Extracted records
/---
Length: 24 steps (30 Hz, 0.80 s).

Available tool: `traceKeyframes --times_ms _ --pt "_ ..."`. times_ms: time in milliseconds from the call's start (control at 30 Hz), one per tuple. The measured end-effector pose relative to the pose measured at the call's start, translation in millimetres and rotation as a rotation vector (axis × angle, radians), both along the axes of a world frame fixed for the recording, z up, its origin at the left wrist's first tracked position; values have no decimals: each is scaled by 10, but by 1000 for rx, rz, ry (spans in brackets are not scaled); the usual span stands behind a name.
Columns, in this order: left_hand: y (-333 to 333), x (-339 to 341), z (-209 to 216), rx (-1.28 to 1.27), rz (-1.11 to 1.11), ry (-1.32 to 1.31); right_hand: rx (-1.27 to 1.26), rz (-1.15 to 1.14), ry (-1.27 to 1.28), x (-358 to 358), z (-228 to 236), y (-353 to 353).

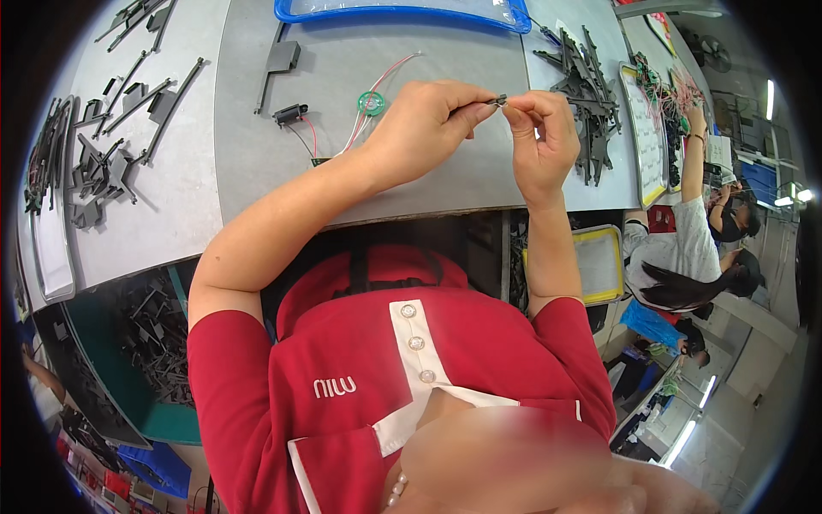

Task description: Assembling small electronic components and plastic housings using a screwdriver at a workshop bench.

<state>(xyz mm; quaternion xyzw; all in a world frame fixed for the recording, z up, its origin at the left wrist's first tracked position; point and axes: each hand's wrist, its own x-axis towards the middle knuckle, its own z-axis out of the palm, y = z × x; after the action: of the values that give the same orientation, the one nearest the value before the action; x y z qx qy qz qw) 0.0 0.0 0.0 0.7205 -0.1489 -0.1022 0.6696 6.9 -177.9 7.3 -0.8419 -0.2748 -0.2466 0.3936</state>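
Over the grey work table, my left hand and my right hand meet, fingertips pinched together. Between them is a small dark piece, too small to name; both hands grip it. Just left of my left hand lies a green round disc with red and white wires running from it. Farther left on the table is a small black part with a red and a dark wire. A dark grey plastic part with a long thin arm lies beyond it. My left forearm partly hides the wires' lower end.
Dark grey plastic parts lie scattered on the left, and a heap of similar parts sits on the right. A blue-rimmed tray stands at the back. Farther right, another person's hand is by a yellow-rimmed tray and tangled wires.
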Motion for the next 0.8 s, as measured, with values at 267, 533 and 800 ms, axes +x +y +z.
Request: traceKeyframes --times_ms 267,533,800 --pt "-59 7 -87 33 188 -425 364 42 391 -96 29 41" --pt "-35 16 -101 33 196 -426 620 46 700 -116 146 111" --pt "-34 -6 -58 23 159 -367 681 67 716 -98 45 119"
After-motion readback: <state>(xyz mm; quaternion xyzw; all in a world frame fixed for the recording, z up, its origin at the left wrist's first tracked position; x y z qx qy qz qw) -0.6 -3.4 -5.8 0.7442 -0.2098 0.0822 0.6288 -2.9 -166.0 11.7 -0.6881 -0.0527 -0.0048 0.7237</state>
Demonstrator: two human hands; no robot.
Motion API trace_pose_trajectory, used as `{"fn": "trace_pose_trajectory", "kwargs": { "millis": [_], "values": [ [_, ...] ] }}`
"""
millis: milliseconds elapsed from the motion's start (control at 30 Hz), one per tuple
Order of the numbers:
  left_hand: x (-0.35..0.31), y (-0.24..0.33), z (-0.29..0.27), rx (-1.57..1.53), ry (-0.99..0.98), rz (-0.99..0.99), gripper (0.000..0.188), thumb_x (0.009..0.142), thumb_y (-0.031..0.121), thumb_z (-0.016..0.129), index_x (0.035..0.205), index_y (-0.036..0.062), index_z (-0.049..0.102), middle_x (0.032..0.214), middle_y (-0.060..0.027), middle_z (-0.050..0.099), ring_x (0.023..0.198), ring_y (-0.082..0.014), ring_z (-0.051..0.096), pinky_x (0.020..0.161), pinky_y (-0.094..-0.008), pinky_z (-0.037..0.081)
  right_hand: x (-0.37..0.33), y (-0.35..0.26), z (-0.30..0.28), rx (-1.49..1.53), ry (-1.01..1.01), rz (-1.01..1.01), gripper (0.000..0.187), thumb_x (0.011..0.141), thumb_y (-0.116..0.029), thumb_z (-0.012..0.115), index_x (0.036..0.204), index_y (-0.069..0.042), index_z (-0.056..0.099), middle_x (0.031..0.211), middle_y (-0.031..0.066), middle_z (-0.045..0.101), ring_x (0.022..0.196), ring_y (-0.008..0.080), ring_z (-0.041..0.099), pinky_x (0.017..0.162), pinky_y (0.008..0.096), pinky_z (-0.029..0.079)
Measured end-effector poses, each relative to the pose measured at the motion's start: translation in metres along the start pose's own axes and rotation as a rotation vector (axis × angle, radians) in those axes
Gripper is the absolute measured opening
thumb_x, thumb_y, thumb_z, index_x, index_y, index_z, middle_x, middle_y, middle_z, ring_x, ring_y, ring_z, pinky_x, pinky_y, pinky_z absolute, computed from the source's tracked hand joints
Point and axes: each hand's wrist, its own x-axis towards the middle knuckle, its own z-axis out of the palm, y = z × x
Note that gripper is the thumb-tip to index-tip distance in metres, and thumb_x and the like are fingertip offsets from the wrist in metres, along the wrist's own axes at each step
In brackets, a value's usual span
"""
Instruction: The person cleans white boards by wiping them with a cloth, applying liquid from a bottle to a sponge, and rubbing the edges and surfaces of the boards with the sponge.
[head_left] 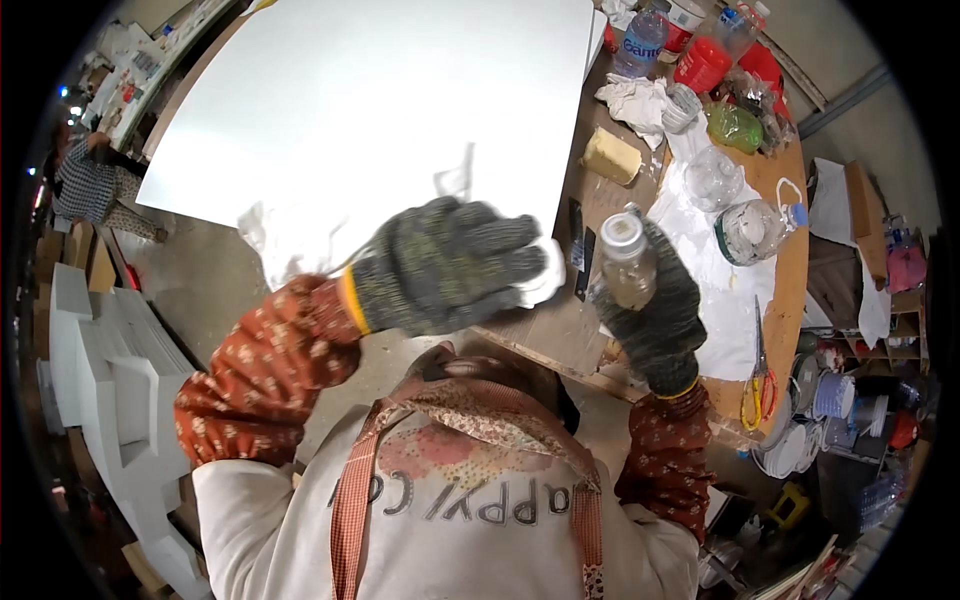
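Note:
My left hand [450,265], in a dark grey knitted glove with a yellow cuff edge, is over the near edge of a large white board [380,110]. Its fingers are bent over a crumpled white cloth [545,275], which shows past the fingertips; the palm side is hidden. More white cloth [285,245] hangs out beyond the wrist. In a matching glove, my right hand [660,325] grips a small clear plastic bottle [630,280] with a white cap, held upright above the table. How full the bottle is I cannot tell.
On the wooden table [790,270] are a yellowish block [612,156], a black utility knife [585,262], yellow-handled scissors [760,385] and a white sheet [735,330]. Several plastic bottles and a white-filled jug [752,232] stand at the right. Another person [95,190] is at far left.

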Motion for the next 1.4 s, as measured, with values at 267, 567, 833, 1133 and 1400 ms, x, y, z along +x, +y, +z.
{"fn": "trace_pose_trajectory", "kwargs": {
  "millis": [267,567,833,1133,1400],
  "values": [
    [-0.003,-0.008,-0.039,0.001,-0.077,-0.002,0.039,0.09,0.029,0.056,0.118,0.0024,0.06,0.129,-0.0182,0.057,0.106,-0.0264,0.062,0.086,-0.0384,0.049,-0.024,0.029,-0.03,-0.164,0.198,0.189,0.078,0.066,-0.02,0.085,0.131,-0.002,0.044,0.118,0.0153,0.061,0.106,0.0268,0.061,0.093,0.0387,0.049],
    [-0.009,-0.028,-0.035,0.092,-0.072,0.073,0.041,0.089,0.019,0.061,0.128,0.0072,0.055,0.138,-0.0152,0.05,0.122,-0.0273,0.054,0.098,-0.0425,0.044,-0.04,0.085,-0.038,0.253,0.5,0.39,0.088,0.063,-0.022,0.086,0.134,-0.002,0.037,0.125,0.0147,0.054,0.116,0.0261,0.053,0.1,0.0381,0.044],
    [0.024,0.036,-0.032,0.022,-0.209,-0.303,0.039,0.091,0.022,0.06,0.128,0.01,0.056,0.139,-0.0108,0.05,0.13,-0.0251,0.047,0.107,-0.0406,0.036,-0.022,0.137,-0.042,-0.228,0.636,0.301,0.093,0.059,-0.027,0.089,0.133,-0.001,0.04,0.124,0.0147,0.054,0.117,0.0285,0.052,0.104,0.0385,0.04],
    [0.013,0.021,-0.032,0.101,-0.097,-0.14,0.049,0.081,0.022,0.066,0.128,0.0091,0.057,0.134,-0.0166,0.054,0.118,-0.0307,0.056,0.091,-0.0417,0.049,-0.022,0.226,-0.042,-0.347,0.884,0.44,0.102,0.055,-0.045,0.089,0.133,0.0,0.04,0.128,0.0181,0.052,0.116,0.0333,0.053,0.099,0.0431,0.043],
    [0.058,-0.037,-0.018,0.129,-0.12,0.11,0.037,0.085,0.022,0.062,0.12,0.0103,0.058,0.138,-0.0163,0.049,0.12,-0.0332,0.055,0.079,-0.0393,0.052,-0.021,0.186,-0.032,-0.306,0.715,0.459,0.095,0.06,-0.029,0.089,0.135,-0.003,0.037,0.128,0.0166,0.051,0.118,0.0325,0.051,0.101,0.0437,0.041]
  ]
}}
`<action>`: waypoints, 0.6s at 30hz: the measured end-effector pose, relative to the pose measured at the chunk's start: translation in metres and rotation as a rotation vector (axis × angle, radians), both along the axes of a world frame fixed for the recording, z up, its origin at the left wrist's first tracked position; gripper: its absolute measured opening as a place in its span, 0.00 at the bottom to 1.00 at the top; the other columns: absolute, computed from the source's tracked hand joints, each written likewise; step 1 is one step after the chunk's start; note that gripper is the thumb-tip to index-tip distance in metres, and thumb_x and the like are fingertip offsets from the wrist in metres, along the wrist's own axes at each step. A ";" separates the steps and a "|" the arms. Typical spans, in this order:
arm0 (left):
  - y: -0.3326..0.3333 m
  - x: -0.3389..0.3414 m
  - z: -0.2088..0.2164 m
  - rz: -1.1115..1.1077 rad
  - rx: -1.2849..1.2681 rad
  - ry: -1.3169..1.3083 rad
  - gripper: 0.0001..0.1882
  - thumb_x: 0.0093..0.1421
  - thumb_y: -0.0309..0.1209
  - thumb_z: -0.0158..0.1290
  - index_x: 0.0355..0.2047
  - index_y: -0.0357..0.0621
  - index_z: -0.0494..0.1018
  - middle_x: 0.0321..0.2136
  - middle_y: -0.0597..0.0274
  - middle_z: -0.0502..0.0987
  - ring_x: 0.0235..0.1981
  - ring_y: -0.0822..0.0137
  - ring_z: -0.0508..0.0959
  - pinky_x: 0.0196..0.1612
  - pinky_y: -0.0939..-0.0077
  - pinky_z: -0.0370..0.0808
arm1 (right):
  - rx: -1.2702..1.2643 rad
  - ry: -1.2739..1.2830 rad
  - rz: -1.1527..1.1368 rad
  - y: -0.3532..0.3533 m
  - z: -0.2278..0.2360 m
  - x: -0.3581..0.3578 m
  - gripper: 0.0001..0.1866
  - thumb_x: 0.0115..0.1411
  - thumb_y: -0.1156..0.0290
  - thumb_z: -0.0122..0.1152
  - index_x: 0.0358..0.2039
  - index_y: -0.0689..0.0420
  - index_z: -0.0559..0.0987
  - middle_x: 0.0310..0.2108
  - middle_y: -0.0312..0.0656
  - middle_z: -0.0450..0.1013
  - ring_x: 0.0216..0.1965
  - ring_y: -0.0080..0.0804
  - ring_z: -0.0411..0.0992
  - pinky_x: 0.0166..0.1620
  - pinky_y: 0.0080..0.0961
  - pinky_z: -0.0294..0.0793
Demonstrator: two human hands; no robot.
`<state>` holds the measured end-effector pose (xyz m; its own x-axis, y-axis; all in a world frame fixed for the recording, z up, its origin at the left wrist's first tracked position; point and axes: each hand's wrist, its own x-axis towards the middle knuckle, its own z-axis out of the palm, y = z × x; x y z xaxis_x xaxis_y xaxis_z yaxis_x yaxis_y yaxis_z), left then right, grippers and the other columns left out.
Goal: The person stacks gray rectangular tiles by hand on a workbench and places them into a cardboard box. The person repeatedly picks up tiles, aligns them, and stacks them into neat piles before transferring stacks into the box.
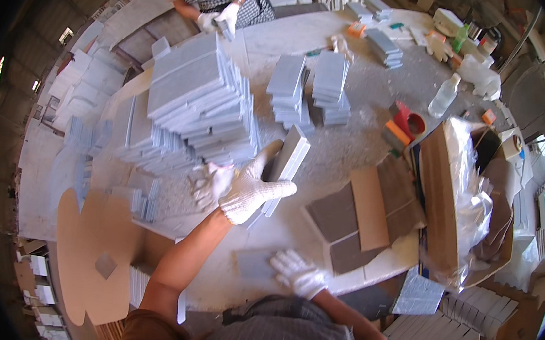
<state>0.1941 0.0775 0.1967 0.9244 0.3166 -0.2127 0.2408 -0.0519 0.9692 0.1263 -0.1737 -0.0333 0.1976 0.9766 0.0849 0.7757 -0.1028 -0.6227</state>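
Note:
My left hand [252,193], in a white knit glove, grips a small stack of grey stone tiles [292,153] between thumb and fingers, tilted on edge over the table. Low at the near edge, my right hand [299,272], also gloved, is spread flat. A single grey tile [252,264] lies on the table beside its fingertips; whether they touch it I cannot tell. Left of the held tiles rises a large pile of grey tiles [191,90]. Farther back stand two smaller tile stacks [288,76]. A crumpled white glove [209,183] lies just behind my left wrist.
Brown cardboard pieces [367,212] lie at the right, next to an open carton [443,206] with clear plastic. Beyond are a red tape roll [414,125] and a clear bottle [445,95]. Across the table a person in white gloves [227,18] handles a tile. Cut cardboard [91,251] stands near left.

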 end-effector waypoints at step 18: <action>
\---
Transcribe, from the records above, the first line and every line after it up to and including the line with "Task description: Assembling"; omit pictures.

Length: 24 steps (30 Hz, 0.80 s).

Available tool: `traceKeyframes --times_ms _ --pt "_ ..."`. times_ms: time in milliseconds from the call's start (control at 30 Hz), one per tuple. The measured end-effector pose relative to the pose measured at the call's start, translation in millimetres and rotation as a rotation vector (axis × angle, radians), both along the axes of a world frame fixed for the recording, z up, its origin at the left wrist's first tracked position; values have no decimals: each is scaled by 10, but by 1000 for rx, rz, ry (spans in brackets are not scaled); the usual span stands behind a name.
Columns, in this order: left_hand: y (-333 to 333), x (-339 to 341), z (-209 to 216), rx (-1.28 to 1.27), rz (-1.11 to 1.11), ry (-1.32 to 1.31); right_hand: rx (-1.27 to 1.26), rz (-1.15 to 1.14), ry (-1.27 to 1.28), x (-358 to 358), z (-228 to 236), y (-353 to 353).


Task description: Assembling small electronic components and plastic housings using a screwdriver at a workshop bench.

What has been written here completes the answer.